また、本発明の長尺感熱転写受像シートは保管および取り扱い上ロール状に巻かれた状態にある。
【0011】
本発明の長尺感熱転写受像シートに設けられる標識は、シート中、1箇所でも、複数箇所でも良い。また、標識は1箇所の不良部分に対して、1個設けられても、また複数個設けられても良い。複数の不良部分に、1個の標識でも良い。複数の不良部分が、画像形成後の一画面内に存在する場合は、これらをまとめて1個の標識としても良い。
【0012】
本発明において、長尺感熱転写受像シートの不良部分を含む領域に、プリンタにより熱転写して画像形成を行うと、画像に欠陥を生ずるという不都合を生じる。そこで、不良部分には画像形成させないため、不良部分の存在をプリンタに検知させる手段を不良部分の近傍に設けられるものである。不良部分の存在をプリンタに検知させる標識としては、それに限定されるものではないが、例えば、インクジェット、ラベルプリント、レーザーマーカー、マーキング装置、刻印機、ポータブルプリンター等による受像シートの表面及び/又は裏面への印字によって設けられたマーク(点、線、記号、符号、図形など)、または、これらのマークを受像シートに打ち抜いて出来るパンチ孔等が挙げられる。この標識は、プリンタによって検知できればよく、人間の肉眼で認識されることを必ずしも必要としない。
不良部分の存在をプリンタに検知させる手段が設けられる位置は、最も近い不良部分から10mm〜20mm内に設けることが好ましい。
【0013】
本発明において回避することができる不良部分となる原因としては、それに限定されるものではないが、例えば、汚れ、受像シート構成物の欠損、キズなどが挙げられる。
【0014】
上記のマークのような不良部分の存在をプリンタに検知させる手段を検知する手段としては、例えば、バーコー・ドリーダー、2次元リーダー、レーザースキャナー、リニアメジャー、ペン型リーダー、マイクロイメージチェッカーなどが挙げられる。

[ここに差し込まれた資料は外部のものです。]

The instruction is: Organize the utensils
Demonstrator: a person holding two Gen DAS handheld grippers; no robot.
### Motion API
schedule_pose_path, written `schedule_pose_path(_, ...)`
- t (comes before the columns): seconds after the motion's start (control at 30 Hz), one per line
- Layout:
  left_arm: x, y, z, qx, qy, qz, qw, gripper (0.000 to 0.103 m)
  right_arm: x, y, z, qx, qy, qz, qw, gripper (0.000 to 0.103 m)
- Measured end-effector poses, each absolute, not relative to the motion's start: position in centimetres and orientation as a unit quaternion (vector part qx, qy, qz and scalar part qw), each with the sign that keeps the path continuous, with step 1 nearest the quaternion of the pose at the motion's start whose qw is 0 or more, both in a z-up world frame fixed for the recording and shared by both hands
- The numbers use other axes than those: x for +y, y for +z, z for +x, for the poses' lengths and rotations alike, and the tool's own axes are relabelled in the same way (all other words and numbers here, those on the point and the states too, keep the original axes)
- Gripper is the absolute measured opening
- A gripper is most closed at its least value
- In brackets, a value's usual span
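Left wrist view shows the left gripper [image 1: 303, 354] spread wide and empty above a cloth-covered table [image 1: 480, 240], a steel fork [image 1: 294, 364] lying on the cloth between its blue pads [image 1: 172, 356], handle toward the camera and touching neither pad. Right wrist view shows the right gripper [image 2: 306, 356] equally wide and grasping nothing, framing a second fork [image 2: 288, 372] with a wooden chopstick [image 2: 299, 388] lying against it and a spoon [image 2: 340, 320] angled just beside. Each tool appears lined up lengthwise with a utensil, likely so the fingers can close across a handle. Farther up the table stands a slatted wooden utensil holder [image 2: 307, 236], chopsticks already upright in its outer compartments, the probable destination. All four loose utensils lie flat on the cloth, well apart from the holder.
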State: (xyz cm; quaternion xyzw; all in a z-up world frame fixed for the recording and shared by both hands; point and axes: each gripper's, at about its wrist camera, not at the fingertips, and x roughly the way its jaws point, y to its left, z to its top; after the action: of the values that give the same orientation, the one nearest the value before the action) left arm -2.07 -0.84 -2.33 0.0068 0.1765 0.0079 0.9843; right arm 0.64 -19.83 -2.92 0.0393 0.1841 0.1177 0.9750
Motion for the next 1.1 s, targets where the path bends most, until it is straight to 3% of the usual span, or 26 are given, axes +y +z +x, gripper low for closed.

これらの検知手段を備えたプリンタは、プリント直前に標識を検知することにより、標識から不良部を避けるために、一定の長さ空送りした後、プリンタ内蔵カッターにて、不良部を含む受像シートを切り落として、不良部分を避けて、連続的に画像形成することができる。
【0015】
本発明に用いられるプリンタは、上記の検出手段を有する熱転写用プリンタであれば特に限定は無く、例えば、高速昇華型プリンタを用いることができる。また、本発明においてはプリンタには複写機が含まれるものである。
【0016】
本発明の好ましい実施態様を、図面を参照して説明するが、本発明はこれに限定されるものではない。
図1は、本発明の長尺感熱転写受像シートの一実施態様を斜視図により示した概略図である。大部分がロール状に巻き取られている長尺感熱転写受像シート1に存在する不良部分2の近傍には、この不良部分2をプリンタに検知させる標識3が設けられている。
【図面の簡単な説明】
【0017】
【図1】本発明の長尺感熱転写受像シートの一実施態様の概略図である。
【符号の説明】
【0018】
1 長尺感熱転写受像シート
2 不良部分
3 標識

【特許請求の範囲】
【請求項1】
不良部分近傍に、該不良部分が存在することをプリンタに検知させる標識を設けたことを特徴とする長尺感熱転写受像シート。